И все же она продолжает утверждать, что Лос-Анджелес — ее дом!
— Посмотри-ка вон туда, поверх этих домов! — неожиданно сменил Кейн тему разговора. — Видишь, какая удивительная луна! Цвета бледного золота, точно светлые блики в твоих глазах…
Шелли вздрогнула, почувствовав, как Кейн нежно покусывает мочку ее уха. Но дело, конечно, было не только в его прикосновениях — каждое его слово, каждая фраза были словно камешки, падающие в тихие, давно спокойные воды ее души. Они волновали, тревожили, несли в себе угрозу всей ее защищенности, ее самостоятельности, независимости, спокойной жизни! Они угрожали самому дорогому, что у нее было, — ее дому!
«Нет, он ведь никогда не сумеет меня понять, — устало подумала Шелли. — Да и чего я вообще могу хотеть? Он ведь никогда не испытывал на собственной шкуре всего того ада, всех тех страданий, через которые я прошла в его любимых и обожаемых диких местах… Хотя, — подумала она вдруг, — если бы он сумел меня понять, может, мы и смогли бы остаться вместе…»
По всему ее телу вдруг прошла волна дрожи — тоски по чему-то, чего она пока и сама не в состоянии была определить словами. Ей хотелось одновременно плакать и смеяться, надеяться и бояться несбыточности своих устремлений, желать побед и горевать, сожалеть о поражених…
Это было желание жить.
— Когда мне было семь лет, — заговорила Шелли, — мы какое-то время жили в палатке в пустыне Негев. И однажды ночью, когда луна была почти точь-в-точь такой же, как и сейчас… Луна цвета лихорадки…
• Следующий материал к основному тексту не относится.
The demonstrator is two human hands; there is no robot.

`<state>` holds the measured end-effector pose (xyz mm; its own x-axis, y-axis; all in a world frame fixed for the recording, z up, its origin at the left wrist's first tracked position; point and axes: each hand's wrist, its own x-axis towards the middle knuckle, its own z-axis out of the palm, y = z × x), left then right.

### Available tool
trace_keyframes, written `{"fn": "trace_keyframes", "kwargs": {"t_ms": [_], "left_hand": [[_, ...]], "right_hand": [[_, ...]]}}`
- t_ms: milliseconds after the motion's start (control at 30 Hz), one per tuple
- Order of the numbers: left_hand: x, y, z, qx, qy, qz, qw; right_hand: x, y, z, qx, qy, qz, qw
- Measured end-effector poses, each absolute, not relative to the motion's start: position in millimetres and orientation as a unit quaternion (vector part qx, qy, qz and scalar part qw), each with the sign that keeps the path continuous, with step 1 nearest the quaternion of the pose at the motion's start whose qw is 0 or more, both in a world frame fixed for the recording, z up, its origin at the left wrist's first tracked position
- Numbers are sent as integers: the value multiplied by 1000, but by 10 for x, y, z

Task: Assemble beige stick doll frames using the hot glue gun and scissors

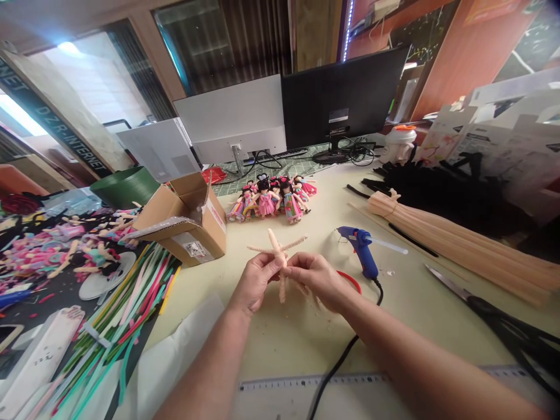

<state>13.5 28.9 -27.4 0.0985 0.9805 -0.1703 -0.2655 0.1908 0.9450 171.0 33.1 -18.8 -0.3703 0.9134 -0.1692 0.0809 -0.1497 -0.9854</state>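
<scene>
Between both hands, above the pale table, is a small beige figure bent from fuzzy pipe cleaners [275,240], with thin arms out to the sides and legs hanging down. My left hand [259,280] pinches its middle from the left, thumb on the front. From the other side, the thumb and fingers of my right hand [312,274] close on its body. My fingers hide part of the figure's middle. To the right of my right hand lies a blue glue gun [362,248] with a clear glue stick in its back; a red ring [350,281] shows partly behind that hand.
Several finished dolls [266,198] stand behind the hands. An open cardboard box [192,224] and colored pipe cleaners [126,309] are at left. Right are a beige pipe-cleaner bundle [455,239], black pipe cleaners [455,186] and scissors [481,303]. A black cord [341,361] crosses the ruler [306,382].
</scene>
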Motion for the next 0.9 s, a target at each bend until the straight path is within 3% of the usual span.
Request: {"fn": "trace_keyframes", "kwargs": {"t_ms": [367, 900], "left_hand": [[106, 281, -255, 395, 475, 523, 587], [119, 280, -282, 364, 422, 531, 638]], "right_hand": [[1713, 328, -200, -441, -555, 622, 332], [1680, 320, -256, -428, -606, 578, 339]]}}
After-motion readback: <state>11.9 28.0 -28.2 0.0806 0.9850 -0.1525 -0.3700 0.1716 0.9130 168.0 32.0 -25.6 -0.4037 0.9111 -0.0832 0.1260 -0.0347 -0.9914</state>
Своими тонкими пальцами Шелли крепко сжала его руку, словно прося о поддержке, защите. Ее голос дрожал от напряжения, как и все ее хрупкое тело. Она eще никогда и никому не рассказывала об этих своих страхах и несбывшихся, разбитых надеждах.
— Мы прожили всего два дня в этой палатке… — продолжала она. — Думаю, что мы подцепили болезнь где-то в городе. Отца тогда с нами не было — он забрал с собой всех своих рабочих и пошел составлять план будущих исследований… Наш проводник в тех местах был единственным человеком, кто говорил по-английски. И он тоже ушел с отцом. Мы с мамой остались в лагере. Она заболела первой.